* [TASK INSTRUCTIONS] Each line of the material that mentions the word "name" is to be copied.
INFORMATION below:
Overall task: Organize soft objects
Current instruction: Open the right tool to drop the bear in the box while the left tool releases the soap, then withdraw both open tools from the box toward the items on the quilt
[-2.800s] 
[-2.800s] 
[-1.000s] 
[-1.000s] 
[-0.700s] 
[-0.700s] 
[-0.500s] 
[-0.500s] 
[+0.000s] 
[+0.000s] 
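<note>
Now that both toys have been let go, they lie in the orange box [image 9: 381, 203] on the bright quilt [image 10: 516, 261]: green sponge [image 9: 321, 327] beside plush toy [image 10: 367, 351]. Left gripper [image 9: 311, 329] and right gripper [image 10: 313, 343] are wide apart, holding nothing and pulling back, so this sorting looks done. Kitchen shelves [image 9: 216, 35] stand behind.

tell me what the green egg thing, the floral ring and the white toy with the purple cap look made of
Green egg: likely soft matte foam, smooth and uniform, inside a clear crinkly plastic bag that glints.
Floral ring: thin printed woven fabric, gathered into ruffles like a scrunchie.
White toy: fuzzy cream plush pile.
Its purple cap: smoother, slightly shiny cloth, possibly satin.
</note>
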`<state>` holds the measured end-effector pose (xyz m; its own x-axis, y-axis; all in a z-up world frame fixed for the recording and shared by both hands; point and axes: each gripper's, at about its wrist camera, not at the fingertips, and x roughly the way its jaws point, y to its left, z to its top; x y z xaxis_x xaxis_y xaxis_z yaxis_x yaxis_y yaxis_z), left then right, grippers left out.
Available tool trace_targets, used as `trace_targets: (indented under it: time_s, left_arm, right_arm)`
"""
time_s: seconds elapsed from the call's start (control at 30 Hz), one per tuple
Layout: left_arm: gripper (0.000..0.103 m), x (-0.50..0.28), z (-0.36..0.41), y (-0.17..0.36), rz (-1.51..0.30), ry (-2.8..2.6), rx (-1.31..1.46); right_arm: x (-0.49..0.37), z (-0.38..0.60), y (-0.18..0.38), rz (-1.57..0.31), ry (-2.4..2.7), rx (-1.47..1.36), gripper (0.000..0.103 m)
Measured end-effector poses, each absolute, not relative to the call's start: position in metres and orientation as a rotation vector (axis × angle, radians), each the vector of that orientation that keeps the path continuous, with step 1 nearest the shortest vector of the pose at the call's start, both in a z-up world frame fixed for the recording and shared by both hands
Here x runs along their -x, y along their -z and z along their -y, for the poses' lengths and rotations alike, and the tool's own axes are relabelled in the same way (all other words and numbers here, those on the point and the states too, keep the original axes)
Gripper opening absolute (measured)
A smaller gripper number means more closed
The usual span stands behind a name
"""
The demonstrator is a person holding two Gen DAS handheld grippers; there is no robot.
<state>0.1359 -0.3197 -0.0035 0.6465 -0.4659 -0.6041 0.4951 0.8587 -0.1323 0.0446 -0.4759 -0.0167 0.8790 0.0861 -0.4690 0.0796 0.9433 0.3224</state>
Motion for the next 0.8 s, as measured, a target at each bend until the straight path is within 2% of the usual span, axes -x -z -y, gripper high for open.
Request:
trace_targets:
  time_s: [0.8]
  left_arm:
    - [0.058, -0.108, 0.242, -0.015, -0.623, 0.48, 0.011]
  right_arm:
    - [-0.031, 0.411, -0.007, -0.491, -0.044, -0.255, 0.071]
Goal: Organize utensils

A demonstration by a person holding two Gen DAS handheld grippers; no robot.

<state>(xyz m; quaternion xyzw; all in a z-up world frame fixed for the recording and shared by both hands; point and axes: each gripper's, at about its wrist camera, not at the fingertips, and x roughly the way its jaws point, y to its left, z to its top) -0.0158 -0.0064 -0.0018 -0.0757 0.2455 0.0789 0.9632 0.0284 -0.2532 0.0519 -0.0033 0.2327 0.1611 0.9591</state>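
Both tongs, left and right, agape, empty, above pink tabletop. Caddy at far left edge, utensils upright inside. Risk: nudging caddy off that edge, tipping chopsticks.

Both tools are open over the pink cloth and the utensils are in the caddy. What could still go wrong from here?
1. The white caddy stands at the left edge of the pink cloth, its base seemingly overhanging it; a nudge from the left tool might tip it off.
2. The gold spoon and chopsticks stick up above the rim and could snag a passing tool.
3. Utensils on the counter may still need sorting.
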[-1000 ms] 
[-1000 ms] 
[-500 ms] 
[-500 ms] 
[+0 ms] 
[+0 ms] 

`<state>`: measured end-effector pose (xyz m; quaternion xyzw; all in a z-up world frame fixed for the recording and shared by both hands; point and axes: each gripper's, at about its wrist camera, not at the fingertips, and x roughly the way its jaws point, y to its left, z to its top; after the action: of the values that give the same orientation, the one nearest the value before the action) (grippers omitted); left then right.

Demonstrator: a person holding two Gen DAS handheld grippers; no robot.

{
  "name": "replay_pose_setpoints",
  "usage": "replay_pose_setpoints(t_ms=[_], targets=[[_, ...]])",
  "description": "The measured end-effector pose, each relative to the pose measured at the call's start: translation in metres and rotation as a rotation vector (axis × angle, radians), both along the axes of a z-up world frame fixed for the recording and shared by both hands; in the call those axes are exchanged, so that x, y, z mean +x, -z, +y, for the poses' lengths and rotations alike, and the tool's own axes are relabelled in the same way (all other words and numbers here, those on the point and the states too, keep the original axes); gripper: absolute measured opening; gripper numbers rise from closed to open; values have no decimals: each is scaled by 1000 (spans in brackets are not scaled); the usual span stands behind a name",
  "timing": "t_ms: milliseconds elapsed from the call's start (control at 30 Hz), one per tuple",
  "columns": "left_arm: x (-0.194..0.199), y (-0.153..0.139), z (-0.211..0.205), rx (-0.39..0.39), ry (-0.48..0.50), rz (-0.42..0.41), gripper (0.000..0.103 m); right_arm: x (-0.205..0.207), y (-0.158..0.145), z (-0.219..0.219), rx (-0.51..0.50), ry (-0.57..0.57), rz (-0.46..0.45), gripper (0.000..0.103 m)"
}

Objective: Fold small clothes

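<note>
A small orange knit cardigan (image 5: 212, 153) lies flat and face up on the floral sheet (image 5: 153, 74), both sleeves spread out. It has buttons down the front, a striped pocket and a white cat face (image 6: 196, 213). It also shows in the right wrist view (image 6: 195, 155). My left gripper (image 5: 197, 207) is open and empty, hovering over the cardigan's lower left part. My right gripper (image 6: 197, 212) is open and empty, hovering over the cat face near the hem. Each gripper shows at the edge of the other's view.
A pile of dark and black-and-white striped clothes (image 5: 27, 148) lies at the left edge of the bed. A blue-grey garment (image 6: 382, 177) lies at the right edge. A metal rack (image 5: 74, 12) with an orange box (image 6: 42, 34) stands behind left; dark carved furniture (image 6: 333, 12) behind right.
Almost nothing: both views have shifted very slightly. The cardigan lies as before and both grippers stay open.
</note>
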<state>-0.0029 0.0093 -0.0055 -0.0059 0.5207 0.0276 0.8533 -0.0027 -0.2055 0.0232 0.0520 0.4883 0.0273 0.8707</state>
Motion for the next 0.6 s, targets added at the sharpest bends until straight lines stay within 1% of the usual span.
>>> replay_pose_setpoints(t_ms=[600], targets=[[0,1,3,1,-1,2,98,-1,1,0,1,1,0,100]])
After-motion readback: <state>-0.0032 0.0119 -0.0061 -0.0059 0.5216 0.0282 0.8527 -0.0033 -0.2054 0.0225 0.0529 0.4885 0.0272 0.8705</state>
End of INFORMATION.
* [ANSWER SPACE]
The usual span stands behind a name
  "name": "replay_pose_setpoints",
  "description": "The measured end-effector pose, each relative to the pose measured at the call's start: translation in metres and rotation as a rotation vector (axis × angle, radians), both along the axes of a z-up world frame fixed for the recording and shared by both hands; in the call those axes are exchanged, so that x, y, z mean +x, -z, +y, for the poses' lengths and rotations alike, and the tool's own axes are relabelled in the same way (all other words and numbers here, those on the point and the states too, keep the original axes); gripper: absolute measured opening; gripper numbers rise from closed to open; values have no decimals: each is scaled by 1000 (spans in brackets are not scaled); the usual span stands behind a name",

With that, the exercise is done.